For a non-evaporative getter 22 to be activated, the entire desiccant chamber 16 may be heated until the getter is activated. The heating of the entire chamber also acts to heat the desiccant 18 so as to further remove the non-condensable gasses from the desiccant. This arrangement is preferred because of the dual improvements of increased desiccant absorption ability once the two chambers 12 and 16 are in communication, and the less complicated packaging and manufacturing required for the production of the desiccant chamber. In the alternative, a perforated chamber containing the non-evaporative getter may be placed on a NiChrome wire 24 such that when a current is run across the wire, it heats up the resistive element of the wire resulting in the contents of the coupled chamber being heated thereby activating the getter. Although some of the above-described getters can create a vacuum level sufficiently low for the cooling reaction to take place without the need for additional vacuuming, it is preferred to include an additional vacuum source when sealing the desiccant chamber. While a particular form of the invention has been illustrated and described, it will be apparent that various modifications can be made without departing from the scope and spirit of the invention. Accordingly, it is not intended that the invention be limited, except as by the appended claims.

Claims

1. A self contained multi-chamber cooling device capable of storing evolved waste heat, comprising: an evaporation chamber containing a refrigerant liquid; a desiccant chamber containing a desiccant subjected to microwave irradiation such that the desiccant is activated and capable of adsorbing said liquid; and a valve for preventing flow of vaporized refrigerant liquid between said evaporation chamber and said desiccant chamber until said valve is opened.

2. The self contained multi-chamber cooling device of claim 1 wherein said desiccant is subjected to microwave irradiation in the frequency range of 850 - 2500 MHz.

3. The self contained multi -chamber cooling device of claim 1 wherein said desiccant is subjected to microwave irradiation at the frequency of approximately 915 MHz.

4. The self contained multi-chamber cooling device of claim 1 wherein said desiccant is subjected to microwave irradiation at the frequency of approximately 2500 MHz.

5. A method for activating a desiccant for use in a self contained multi-chamber cooling device having a desiccant chamber comprising the steps of: subjecting the desiccant to microwave irradiation; and placing the desiccant in the desiccant chamber.

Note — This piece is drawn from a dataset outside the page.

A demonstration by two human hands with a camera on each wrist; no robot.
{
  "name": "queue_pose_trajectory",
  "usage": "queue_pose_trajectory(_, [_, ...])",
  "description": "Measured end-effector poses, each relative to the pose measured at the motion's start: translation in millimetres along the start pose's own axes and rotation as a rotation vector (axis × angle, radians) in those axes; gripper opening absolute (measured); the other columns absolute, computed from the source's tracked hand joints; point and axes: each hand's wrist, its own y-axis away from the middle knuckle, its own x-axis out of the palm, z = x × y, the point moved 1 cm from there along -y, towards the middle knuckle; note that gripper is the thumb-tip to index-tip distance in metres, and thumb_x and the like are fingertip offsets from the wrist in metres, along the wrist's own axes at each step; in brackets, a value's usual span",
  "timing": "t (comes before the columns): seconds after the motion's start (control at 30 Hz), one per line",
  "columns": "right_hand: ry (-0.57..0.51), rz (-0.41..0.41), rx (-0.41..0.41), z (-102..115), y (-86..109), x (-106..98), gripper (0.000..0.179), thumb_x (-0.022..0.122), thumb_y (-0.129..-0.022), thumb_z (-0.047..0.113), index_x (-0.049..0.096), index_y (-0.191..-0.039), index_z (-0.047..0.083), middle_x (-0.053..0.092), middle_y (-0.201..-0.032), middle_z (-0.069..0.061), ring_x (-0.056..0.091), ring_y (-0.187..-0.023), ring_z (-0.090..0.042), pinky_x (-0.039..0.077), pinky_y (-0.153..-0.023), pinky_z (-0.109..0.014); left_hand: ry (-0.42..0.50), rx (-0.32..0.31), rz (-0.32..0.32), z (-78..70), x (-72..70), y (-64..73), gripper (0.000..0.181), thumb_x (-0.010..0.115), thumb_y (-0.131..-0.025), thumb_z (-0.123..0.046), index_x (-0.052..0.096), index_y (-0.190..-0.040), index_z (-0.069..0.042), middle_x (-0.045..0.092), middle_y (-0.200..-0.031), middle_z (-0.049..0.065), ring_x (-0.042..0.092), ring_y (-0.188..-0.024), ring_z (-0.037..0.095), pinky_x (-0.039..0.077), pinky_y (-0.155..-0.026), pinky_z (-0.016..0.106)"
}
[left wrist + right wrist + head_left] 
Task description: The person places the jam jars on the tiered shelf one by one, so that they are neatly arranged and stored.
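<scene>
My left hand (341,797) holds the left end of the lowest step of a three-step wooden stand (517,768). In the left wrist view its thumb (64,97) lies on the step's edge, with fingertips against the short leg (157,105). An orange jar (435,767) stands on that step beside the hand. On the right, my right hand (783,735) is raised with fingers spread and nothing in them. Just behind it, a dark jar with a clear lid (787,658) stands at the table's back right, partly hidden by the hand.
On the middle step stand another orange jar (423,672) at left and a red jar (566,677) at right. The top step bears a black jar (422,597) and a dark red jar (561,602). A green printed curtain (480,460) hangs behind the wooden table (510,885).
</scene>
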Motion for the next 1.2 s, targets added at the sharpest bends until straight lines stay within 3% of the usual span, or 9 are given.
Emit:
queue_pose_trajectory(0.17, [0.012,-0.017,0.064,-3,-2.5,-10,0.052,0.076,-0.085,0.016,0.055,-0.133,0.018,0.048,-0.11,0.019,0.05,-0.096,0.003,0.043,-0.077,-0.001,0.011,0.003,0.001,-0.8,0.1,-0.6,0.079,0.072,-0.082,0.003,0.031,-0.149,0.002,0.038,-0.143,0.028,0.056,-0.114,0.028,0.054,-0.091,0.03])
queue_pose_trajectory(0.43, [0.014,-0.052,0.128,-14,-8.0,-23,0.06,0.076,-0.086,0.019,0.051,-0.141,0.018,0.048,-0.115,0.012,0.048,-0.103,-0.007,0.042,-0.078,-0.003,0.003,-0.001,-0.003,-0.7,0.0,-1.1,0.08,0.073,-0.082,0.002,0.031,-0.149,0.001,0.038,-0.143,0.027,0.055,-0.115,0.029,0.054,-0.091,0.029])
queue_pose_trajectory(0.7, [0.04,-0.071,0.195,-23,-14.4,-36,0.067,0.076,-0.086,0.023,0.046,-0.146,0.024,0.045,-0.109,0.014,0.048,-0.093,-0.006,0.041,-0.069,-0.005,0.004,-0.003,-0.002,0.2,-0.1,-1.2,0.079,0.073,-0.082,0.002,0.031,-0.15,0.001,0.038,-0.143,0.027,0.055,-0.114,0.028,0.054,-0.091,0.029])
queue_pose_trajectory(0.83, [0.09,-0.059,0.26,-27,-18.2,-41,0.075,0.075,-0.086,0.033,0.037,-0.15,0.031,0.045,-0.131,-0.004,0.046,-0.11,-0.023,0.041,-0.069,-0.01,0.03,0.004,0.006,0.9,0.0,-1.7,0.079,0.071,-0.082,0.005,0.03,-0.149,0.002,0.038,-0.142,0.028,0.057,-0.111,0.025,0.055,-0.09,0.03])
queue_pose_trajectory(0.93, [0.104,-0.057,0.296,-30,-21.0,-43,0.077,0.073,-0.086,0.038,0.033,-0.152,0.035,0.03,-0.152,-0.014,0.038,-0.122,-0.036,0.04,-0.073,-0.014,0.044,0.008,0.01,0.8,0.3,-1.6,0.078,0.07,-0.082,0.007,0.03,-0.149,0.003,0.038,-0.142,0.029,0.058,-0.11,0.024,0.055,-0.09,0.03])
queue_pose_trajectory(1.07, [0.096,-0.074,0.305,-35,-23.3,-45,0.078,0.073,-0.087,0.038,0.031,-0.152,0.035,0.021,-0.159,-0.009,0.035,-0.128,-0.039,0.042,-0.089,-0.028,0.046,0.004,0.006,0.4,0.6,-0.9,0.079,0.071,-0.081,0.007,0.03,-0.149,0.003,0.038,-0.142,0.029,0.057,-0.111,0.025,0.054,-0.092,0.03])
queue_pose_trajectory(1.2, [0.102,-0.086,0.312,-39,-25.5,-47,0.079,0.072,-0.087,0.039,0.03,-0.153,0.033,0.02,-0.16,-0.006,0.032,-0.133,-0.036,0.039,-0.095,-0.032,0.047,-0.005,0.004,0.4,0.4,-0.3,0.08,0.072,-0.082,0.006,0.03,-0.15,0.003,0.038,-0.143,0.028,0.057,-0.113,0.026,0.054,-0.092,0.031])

6. The method for activating a desiccant for use in a self contained multi -chamber cooling device of claim 5 wherein said desiccant is subjected to microwave irradiation in the frequency range of 850 - 2500 MHz.

7. The method for activating a desiccant for use in a self contained multi-chamber cooling device of claim 5 wherein said desiccant is subjected to microwave irradiation at the frequency of approximately 915 MHz.

8. The method for activating a desiccant for use in a self contained multi-chamber cooling device of claim 5 wherein said desiccant is subjected to microwave irradiation at the frequency of approximately 2500 MHz.

9. A method for activating a desiccant for use in a self contained multi-chamber cooling device having a desiccant chamber comprising the steps of: placing the desiccant on a moving conveyor belt; agitating the desiccant while on the moving conveyor belt; subjecting the desiccant to microwave irradiation; and placing the desiccant in the desiccant chamber.

10. The method for activating a desiccant for use in a self contained multi -chamber cooling device of claim 9 wherein said desiccant is subjected to microwave irradiation in the frequency range of 850 - 2500 MHz.

11. The method for activating a desiccant for use in a self contained multi-chamber cooling device of claim 9 wherein said desiccant is subjected to microwave irradiation at the frequency of approximately 915 MHz.

12. The method for activating a desiccant for use in a self contained multi-chamber cooling device of claim 9 wherein said desiccant is subjected to microwave irradiation at the frequency of approximately 2500 MHz.